▶ **Directions for this task**
Copies of all lines containing the string "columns" are needed from the data below.

▶ **Provided records**
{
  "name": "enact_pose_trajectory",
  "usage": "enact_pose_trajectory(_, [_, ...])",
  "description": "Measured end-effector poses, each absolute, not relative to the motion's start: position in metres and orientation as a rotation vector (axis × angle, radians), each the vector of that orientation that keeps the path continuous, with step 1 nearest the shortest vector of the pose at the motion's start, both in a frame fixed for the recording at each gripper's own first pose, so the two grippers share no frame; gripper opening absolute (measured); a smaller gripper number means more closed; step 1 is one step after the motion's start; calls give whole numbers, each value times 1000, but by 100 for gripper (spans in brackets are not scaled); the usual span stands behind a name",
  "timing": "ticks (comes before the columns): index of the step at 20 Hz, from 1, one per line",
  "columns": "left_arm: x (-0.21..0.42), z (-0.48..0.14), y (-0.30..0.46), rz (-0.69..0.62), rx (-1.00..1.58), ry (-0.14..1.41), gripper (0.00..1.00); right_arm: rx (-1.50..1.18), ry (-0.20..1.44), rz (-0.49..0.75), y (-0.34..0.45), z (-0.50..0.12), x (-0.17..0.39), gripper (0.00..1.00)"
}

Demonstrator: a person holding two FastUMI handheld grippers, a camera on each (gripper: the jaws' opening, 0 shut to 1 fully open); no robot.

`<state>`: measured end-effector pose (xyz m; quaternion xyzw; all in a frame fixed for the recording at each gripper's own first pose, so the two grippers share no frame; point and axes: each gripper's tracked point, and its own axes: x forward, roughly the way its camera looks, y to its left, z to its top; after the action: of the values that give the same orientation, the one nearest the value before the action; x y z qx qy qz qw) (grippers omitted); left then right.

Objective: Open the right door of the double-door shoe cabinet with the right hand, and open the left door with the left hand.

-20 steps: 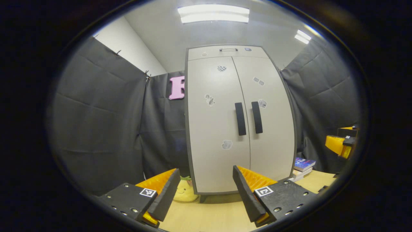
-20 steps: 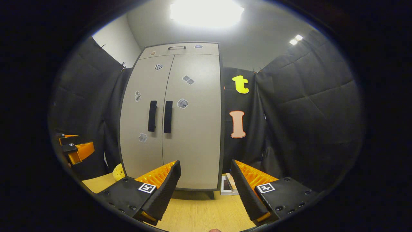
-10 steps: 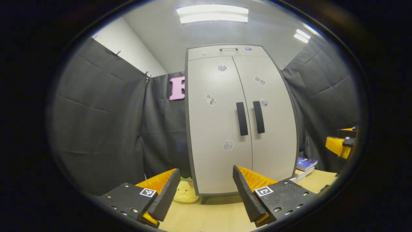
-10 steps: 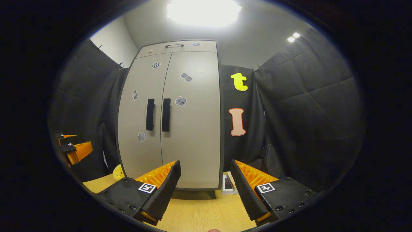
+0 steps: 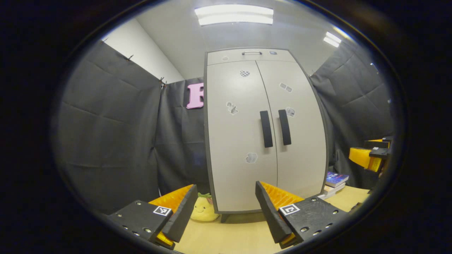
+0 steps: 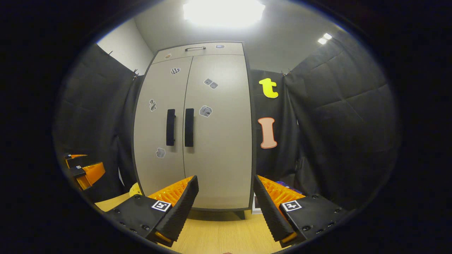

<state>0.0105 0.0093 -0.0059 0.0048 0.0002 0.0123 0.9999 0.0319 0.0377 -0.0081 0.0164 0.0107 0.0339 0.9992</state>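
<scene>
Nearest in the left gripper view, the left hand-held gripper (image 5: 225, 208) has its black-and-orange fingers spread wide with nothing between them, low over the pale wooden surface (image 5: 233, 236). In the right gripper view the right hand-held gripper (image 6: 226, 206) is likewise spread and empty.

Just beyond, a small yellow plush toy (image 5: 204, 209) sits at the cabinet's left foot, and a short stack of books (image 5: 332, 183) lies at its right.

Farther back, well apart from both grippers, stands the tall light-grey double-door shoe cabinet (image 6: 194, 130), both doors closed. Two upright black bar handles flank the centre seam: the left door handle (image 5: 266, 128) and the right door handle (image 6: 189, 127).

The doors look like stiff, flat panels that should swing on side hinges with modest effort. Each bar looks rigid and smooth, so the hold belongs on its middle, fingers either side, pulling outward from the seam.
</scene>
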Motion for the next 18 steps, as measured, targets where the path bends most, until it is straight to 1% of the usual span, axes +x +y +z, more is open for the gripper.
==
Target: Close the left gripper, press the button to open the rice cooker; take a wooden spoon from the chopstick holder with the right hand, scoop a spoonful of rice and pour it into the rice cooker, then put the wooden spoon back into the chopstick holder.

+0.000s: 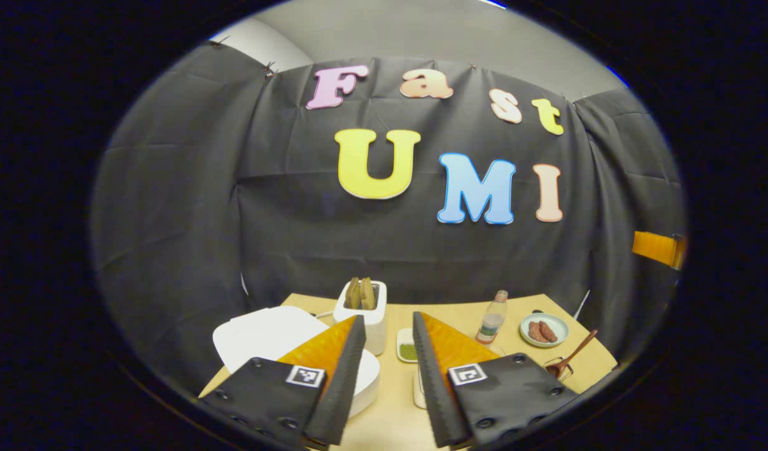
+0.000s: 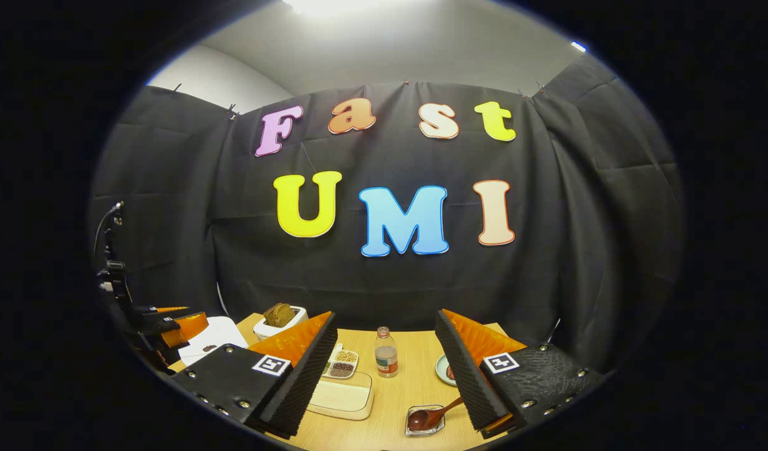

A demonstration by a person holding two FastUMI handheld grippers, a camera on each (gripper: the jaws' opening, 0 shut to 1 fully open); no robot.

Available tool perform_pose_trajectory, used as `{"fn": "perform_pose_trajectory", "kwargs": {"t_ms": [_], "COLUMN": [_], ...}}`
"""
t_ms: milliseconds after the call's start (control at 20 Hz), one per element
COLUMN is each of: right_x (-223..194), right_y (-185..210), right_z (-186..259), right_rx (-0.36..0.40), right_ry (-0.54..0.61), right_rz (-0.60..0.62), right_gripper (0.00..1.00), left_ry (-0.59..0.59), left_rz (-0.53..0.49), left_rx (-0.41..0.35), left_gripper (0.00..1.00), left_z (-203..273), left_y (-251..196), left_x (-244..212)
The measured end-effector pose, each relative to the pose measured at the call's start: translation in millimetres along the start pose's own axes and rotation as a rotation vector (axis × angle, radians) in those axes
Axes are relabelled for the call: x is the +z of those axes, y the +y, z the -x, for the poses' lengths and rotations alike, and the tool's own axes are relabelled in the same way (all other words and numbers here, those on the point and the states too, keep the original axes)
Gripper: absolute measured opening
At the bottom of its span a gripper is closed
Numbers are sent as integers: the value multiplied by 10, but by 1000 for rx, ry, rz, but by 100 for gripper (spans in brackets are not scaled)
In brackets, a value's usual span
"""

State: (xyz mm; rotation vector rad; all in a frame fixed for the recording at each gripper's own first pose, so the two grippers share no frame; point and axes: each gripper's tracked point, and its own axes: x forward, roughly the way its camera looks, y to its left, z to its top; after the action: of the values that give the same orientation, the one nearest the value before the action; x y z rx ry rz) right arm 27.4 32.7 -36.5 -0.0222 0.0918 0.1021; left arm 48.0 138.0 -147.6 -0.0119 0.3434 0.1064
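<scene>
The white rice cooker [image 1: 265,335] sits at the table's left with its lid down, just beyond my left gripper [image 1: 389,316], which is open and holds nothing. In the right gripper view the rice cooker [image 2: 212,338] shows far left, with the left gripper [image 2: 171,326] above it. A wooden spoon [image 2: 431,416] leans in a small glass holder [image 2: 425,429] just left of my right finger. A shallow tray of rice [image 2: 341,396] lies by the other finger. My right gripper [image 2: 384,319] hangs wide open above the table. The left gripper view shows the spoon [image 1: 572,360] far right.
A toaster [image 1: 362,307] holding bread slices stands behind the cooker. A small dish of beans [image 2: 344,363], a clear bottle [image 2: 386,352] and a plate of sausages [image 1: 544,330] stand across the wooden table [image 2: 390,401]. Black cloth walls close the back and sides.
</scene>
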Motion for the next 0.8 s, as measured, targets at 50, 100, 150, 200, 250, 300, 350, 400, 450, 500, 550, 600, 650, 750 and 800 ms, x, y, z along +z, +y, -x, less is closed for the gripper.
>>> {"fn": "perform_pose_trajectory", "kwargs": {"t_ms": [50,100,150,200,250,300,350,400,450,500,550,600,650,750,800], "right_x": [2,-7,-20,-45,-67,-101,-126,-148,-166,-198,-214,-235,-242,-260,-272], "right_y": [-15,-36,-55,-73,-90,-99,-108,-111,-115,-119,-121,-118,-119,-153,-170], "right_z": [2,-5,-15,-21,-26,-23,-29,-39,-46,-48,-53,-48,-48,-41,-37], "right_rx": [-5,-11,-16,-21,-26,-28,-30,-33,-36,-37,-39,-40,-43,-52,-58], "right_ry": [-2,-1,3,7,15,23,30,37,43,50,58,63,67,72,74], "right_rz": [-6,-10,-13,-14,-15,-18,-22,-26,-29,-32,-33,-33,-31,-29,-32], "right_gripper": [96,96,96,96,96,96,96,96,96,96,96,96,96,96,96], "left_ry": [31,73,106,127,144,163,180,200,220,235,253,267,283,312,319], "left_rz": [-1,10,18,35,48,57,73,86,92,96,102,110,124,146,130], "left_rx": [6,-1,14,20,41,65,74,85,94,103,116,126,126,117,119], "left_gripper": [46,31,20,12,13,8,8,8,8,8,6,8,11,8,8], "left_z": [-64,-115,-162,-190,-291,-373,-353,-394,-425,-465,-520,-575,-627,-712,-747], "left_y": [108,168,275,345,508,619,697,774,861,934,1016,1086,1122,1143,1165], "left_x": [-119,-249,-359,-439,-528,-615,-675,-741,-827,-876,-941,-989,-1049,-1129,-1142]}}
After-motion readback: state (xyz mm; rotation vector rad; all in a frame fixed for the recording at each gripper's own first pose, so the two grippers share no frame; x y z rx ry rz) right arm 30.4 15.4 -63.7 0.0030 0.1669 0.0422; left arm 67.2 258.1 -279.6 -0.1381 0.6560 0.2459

▶ **Task answer**
  "timing": "ticks (comes before the columns): index of the step at 20 Hz, from 1, one per line",
  "columns": "left_arm: x (-0.21..0.42), z (-0.48..0.14), y (-0.30..0.46), rz (-0.69..0.62), rx (-1.00..1.58), ry (-0.14..1.41), gripper (0.00..1.00); right_arm: rx (-1.50..1.18), ry (-0.20..1.44), rz (-0.49..0.75), y (-0.34..0.45), z (-0.50..0.12), x (-0.17..0.39), gripper (0.00..1.00)"

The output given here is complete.